The reply to the records below should contain exactly the lines from the line with "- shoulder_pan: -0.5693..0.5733" through the line with "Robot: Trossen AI", and nothing besides.

━━━ Input data

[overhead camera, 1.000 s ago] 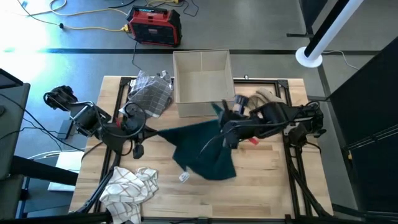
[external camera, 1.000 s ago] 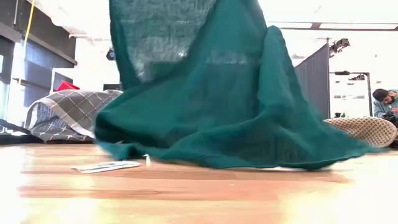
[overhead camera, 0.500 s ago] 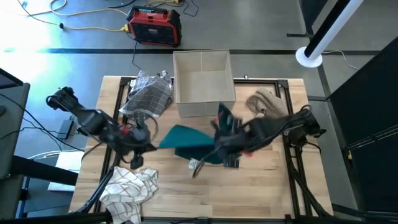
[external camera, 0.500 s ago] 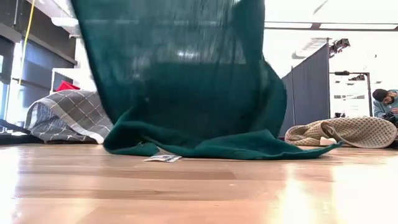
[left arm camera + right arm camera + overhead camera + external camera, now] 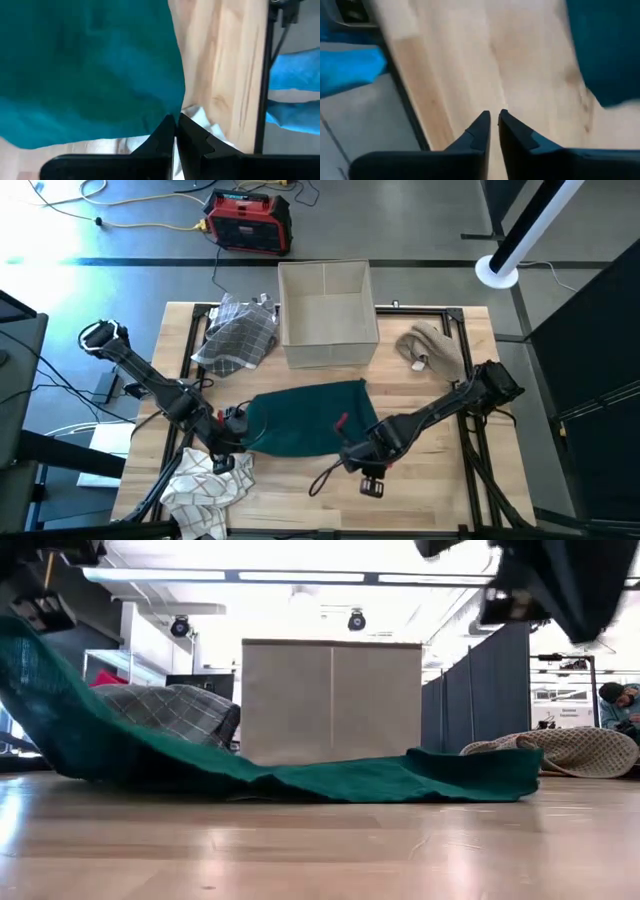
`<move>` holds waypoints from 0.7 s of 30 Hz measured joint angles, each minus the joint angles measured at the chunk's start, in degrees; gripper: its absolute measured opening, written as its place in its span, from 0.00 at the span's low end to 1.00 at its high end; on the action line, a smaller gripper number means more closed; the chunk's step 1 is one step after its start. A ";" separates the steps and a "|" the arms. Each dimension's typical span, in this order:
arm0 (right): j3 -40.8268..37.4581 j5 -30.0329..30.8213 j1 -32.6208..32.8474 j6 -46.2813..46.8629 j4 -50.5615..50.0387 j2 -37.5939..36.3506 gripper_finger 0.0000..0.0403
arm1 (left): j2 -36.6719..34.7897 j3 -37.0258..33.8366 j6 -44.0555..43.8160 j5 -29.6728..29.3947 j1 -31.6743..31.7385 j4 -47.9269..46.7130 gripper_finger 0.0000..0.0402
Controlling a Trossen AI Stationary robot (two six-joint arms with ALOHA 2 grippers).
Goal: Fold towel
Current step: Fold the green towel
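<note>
Teal woven cloth, the towel (image 5: 308, 418) to be folded, lies spread near the middle of the high view on the pale wooden worktop (image 5: 440, 470), mostly flat, with its left end lifted off the wood, as the low view shows at the left of the frame. The left end effector (image 5: 232, 442) sits at the towel's lower left corner; in the left wrist view its fingers are pressed almost together right at the cloth's edge, apparently pinching that corner, though the pinch itself is hidden. The right end effector (image 5: 364, 465) hangs just below the towel's lower right corner, its fingers nearly closed on nothing, with bare wood beneath them.

To do this step well, I judge the right arm should take the near right corner so both corners rise evenly, then carry the edge straight toward the far edge, keeping the cloth taut so the fold lands square.

Above the towel in the high view stands an open beige cardboard box (image 5: 325, 313); nothing shows inside it. A grey checked cloth (image 5: 237, 335) lies to its left, a tan cloth (image 5: 430, 347) to its right, and a white gridded cloth (image 5: 205, 485) at lower left.
</note>
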 joint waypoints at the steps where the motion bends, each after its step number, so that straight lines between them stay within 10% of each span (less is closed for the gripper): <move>1: 0.36 0.19 0.00 0.26 -2.48 0.00 0.10 | -0.01 -0.01 0.06 0.00 -0.02 0.17 0.00; 13: 7.54 10.42 -0.16 -36.46 -22.00 -0.11 0.20 | -0.11 0.03 0.06 -1.07 -0.56 2.91 0.00; 21: 0.73 19.94 -0.19 -58.94 -18.00 -0.17 0.26 | 0.02 0.03 -0.09 -5.44 -0.61 6.84 0.00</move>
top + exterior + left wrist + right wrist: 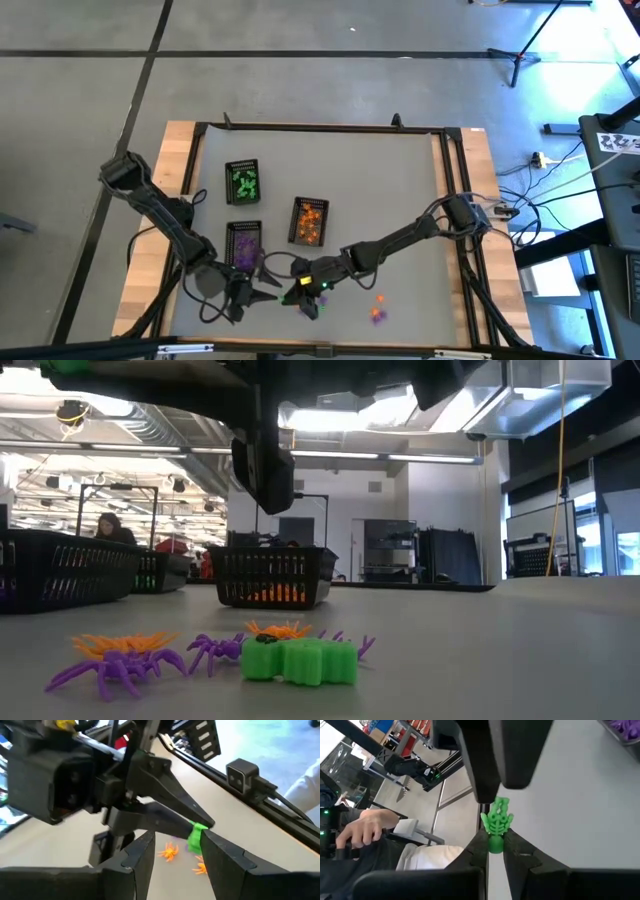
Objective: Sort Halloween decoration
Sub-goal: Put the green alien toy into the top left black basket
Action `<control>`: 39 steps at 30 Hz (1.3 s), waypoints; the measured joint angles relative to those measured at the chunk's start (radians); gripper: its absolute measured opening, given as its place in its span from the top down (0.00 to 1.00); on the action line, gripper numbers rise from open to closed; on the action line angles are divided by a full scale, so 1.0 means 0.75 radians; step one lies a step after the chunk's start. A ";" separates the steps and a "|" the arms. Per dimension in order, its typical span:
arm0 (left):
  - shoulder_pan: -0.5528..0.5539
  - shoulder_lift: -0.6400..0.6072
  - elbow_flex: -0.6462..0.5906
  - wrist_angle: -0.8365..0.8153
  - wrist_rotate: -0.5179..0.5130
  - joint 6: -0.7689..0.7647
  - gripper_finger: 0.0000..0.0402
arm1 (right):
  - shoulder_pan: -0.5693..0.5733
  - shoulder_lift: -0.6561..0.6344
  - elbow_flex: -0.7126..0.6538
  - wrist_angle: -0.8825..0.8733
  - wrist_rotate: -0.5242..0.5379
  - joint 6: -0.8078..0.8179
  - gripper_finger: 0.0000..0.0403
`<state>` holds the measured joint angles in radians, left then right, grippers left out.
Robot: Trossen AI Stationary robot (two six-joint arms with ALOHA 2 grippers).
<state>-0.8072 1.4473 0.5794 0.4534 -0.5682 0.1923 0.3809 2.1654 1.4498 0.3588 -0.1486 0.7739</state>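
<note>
Now | step: handover of a green trinket (496, 823) near the table's front edge | right tool (494, 848) clenched on it | left tool (176, 851) spread, just beside it | next: likely left closes, right releases, carry to green tray (243, 181)

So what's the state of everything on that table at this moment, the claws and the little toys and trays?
Right gripper: shut on the green trinket, held above the table.
Left gripper: open, empty, facing the right gripper.
Green tray: holds green pieces.
Purple tray: holds purple pieces.
Orange tray: holds orange pieces.
Loose trinkets: orange and purple, lying unsorted on the table.
</note>
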 joint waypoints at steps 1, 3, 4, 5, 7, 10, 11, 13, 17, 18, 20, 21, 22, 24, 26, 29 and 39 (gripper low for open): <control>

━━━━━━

§ **Response to the task**:
  - shoulder_pan: -0.5693..0.5733
  - shoulder_lift: -0.6561..0.6344
  - elbow_flex: -0.7126..0.6538
  - wrist_angle: -0.8825..0.8733
  - wrist_rotate: -0.5242..0.5379
  - joint 6: -0.8078..0.8179
  - gripper_finger: 0.0000..0.0403
`<state>` holds the measured joint angles in radians, left then right, grippers left out.
Robot: Trossen AI Stationary robot (two six-joint arms with ALOHA 2 grippers).

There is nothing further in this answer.